Even the fact that they sent a manager with no
authority to this hearing, who just came to listen,
demonstrates the relationship of the company to the
villagers. They treat us as if we are dogs that are
barking at a caravan," said Svetlana Anosova.
The floor next went to Kate Watters, founder of the
international organization, Crude Accountability.
This organization has been helping the Berezovka
residents protect their right to relocation for
several years. During this time, the local
authorities have blamed both the organization and its
founder for a whole series of deadly sins. It was not
surprising that Kate Watters started her presentation
with the words, "Why do international organizations
work in Kazakhstan?"
"Because the environmental problems connected with the
development of the Field impact the entire world.

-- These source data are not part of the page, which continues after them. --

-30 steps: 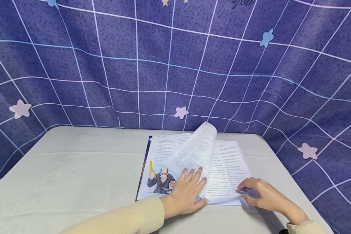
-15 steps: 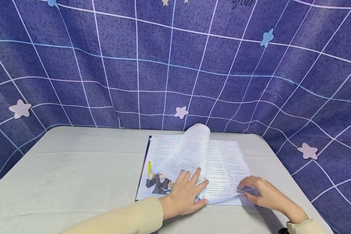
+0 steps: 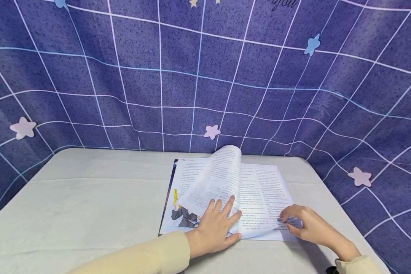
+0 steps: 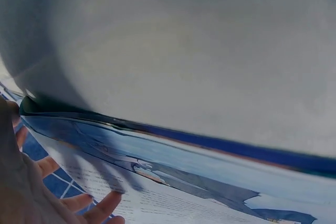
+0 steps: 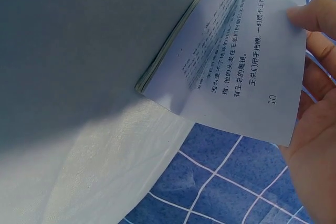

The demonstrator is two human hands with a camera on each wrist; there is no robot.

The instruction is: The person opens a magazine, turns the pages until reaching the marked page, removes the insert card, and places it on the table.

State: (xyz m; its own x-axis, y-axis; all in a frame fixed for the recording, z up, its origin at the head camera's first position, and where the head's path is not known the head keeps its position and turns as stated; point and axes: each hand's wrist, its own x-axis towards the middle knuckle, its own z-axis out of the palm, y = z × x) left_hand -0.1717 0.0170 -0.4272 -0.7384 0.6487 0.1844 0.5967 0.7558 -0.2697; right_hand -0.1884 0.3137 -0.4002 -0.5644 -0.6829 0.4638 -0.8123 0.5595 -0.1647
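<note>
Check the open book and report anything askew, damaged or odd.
One curled leaf stands out: it bends over the cartoon figure on the left page instead of lying flat. Another page, pinched by the right hand, is raised. No tear or spill shows.

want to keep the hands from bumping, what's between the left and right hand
In the head view, only the lower part of a printed page of the open book lies between the left hand and the right hand.

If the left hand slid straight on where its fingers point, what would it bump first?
Probably the curled page. The left hand points at it and seems to be touching it, though depth is hard to judge.
</note>
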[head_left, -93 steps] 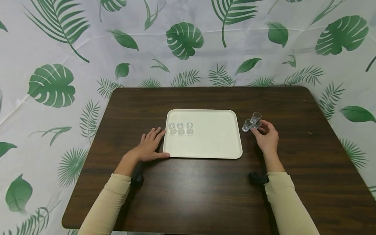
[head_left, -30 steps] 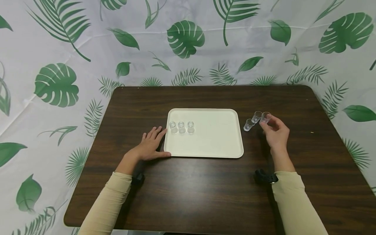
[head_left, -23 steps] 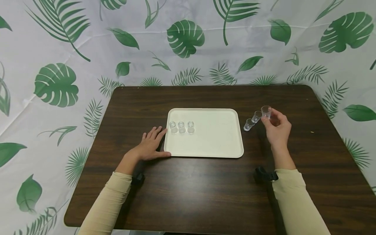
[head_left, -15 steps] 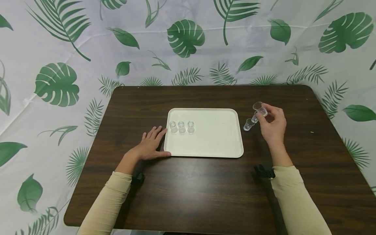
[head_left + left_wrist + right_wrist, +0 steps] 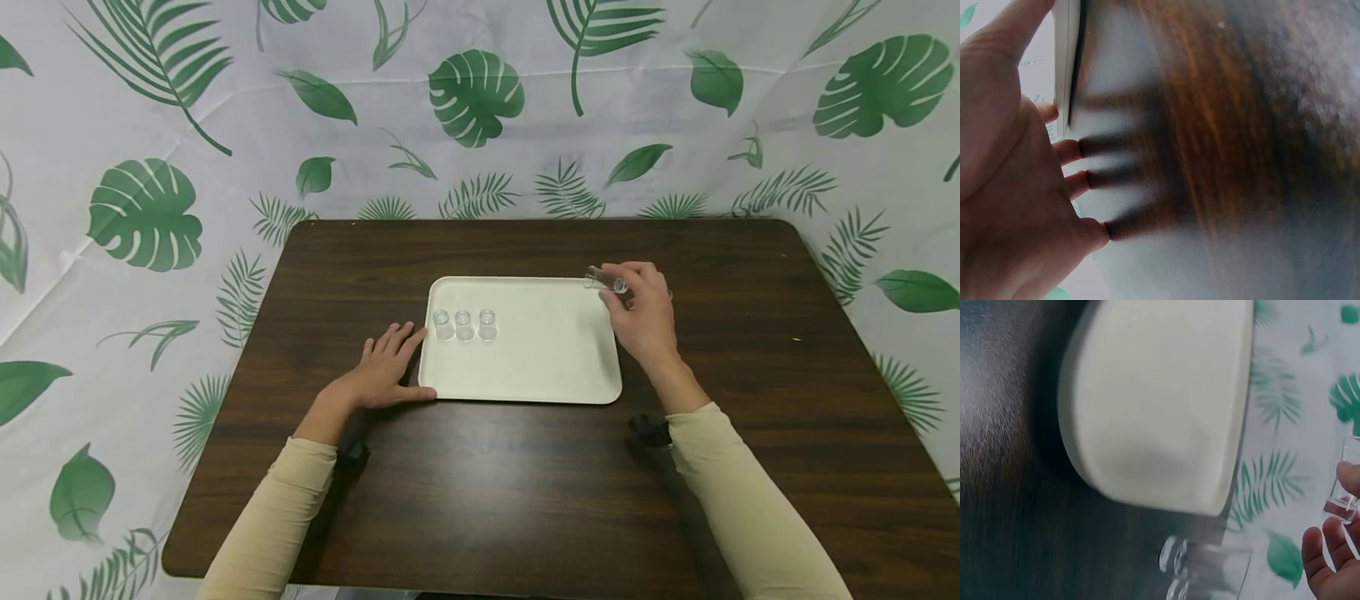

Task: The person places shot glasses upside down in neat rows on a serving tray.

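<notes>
With fingers spread, a person's left hand (image 5: 380, 379) is resting at the left edge of a cream rectangular tray (image 5: 540, 354), where three small, clear tapered cups (image 5: 465, 327) are standing in a row. Above the far right corner, a tilted, clear matching cup (image 5: 603, 281), likely needing light pressure and clearance over the edge, is being pinched by the right hand (image 5: 645, 319). Farther right, two more clear cups (image 5: 1215, 562), possibly touching, are standing on the dark wood-grain table (image 5: 487, 492).
</notes>
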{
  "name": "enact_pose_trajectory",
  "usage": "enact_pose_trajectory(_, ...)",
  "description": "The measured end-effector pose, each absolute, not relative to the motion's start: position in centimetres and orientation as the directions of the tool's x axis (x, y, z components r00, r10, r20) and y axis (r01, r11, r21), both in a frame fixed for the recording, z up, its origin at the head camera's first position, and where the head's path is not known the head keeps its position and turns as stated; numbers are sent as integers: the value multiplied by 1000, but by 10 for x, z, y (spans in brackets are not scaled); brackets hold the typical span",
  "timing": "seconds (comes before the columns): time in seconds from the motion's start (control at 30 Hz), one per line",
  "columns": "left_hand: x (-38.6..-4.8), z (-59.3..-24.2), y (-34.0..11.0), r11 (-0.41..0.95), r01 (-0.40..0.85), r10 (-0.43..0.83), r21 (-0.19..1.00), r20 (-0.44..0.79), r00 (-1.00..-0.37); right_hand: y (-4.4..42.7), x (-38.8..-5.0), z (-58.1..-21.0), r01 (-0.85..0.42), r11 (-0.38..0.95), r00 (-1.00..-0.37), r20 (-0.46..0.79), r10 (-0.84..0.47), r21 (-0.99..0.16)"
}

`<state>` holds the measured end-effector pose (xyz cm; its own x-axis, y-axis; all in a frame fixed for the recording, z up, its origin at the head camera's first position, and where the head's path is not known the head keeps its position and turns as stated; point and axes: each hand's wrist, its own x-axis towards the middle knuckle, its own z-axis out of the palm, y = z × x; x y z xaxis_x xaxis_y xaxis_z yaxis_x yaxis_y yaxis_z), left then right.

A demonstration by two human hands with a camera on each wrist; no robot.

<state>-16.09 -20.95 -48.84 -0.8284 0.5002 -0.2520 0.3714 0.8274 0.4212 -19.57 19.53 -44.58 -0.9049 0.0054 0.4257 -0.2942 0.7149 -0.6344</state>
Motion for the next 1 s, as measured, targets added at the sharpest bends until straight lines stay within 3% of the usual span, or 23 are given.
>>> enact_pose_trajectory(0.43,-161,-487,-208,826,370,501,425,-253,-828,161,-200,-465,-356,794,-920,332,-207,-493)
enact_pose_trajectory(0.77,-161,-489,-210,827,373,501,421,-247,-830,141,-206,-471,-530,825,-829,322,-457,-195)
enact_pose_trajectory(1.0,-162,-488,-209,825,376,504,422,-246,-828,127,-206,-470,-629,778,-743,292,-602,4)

Global warming is an accepted fact. Transnational
corporations, including KPO, B.V., receive profits
that are higher than the budgets of several countries
in the Central Asian region. The company has signed
agreements binding it to the highest environmental
standards, which allowed it to received $150 million
in loans from the World Bank. This money is not
private money; it is taxpayer money and I have the
right to know how they are using it and for what
"Today natural resources provide the high profits of
transnational corporations. And natural resources
provide us with our high standards of living. But, if
our comfort is built at the expense of the lives of
other people, then we should pause and think about
that. We should think about the sad circumstances
this causes in the countries of Latin America, Africa
and other regions of the world where the exploitation
of natural resources leads to the impoverishment of
the population. We all need to understand the truth
about the actual costs of oil and gas," said Kate
The next speaker was Vladimir Khon, a specialist of
the Territorial Administration of Environmental
Protection. Listening to him, it seemed that he,
along with the representative of the Ministry of
Economy, was very concerned about the reputation of
KPO, B.V. Vladimir Khon tried to convince everyone
that the emissions from Karachaganak did not exceed
the maximum permissible concentrations (MPC) of any
substance. Vladimir Khon repeatedly characterized the
activity of KPO, B.V. as "normal".
"You seem sure that the MPC was not exceeded. How do
you explain that the official letter from your
Ministry states that the MPCs were exceeded?" asked
V. Khon could not answer the question.
The public hearing ended with a discussion of draft
recommendations for the Kazakhstani authorities. In
part, it was recommended that environmental NGOs and
residents of the village of Berezovka be included in a
special commission of the Ministry of Health. The
second recommendation involved a final decision
regarding the Production Sharing Agreement. The
organizers of the hearing recommended that the
government of Kazakhstan reveal part of the agreement
so that it can be reviewed for content regarding
environmental safety. And, of course, it was
recommended that the villagers of Berezovka be
relocated to a safe area as quickly as possible.
Whether or not the authorities will pay attention to
these recommendations is unclear. However, the very
fact that the public hearing took place is the first
step to victory for the Berezovka villagers.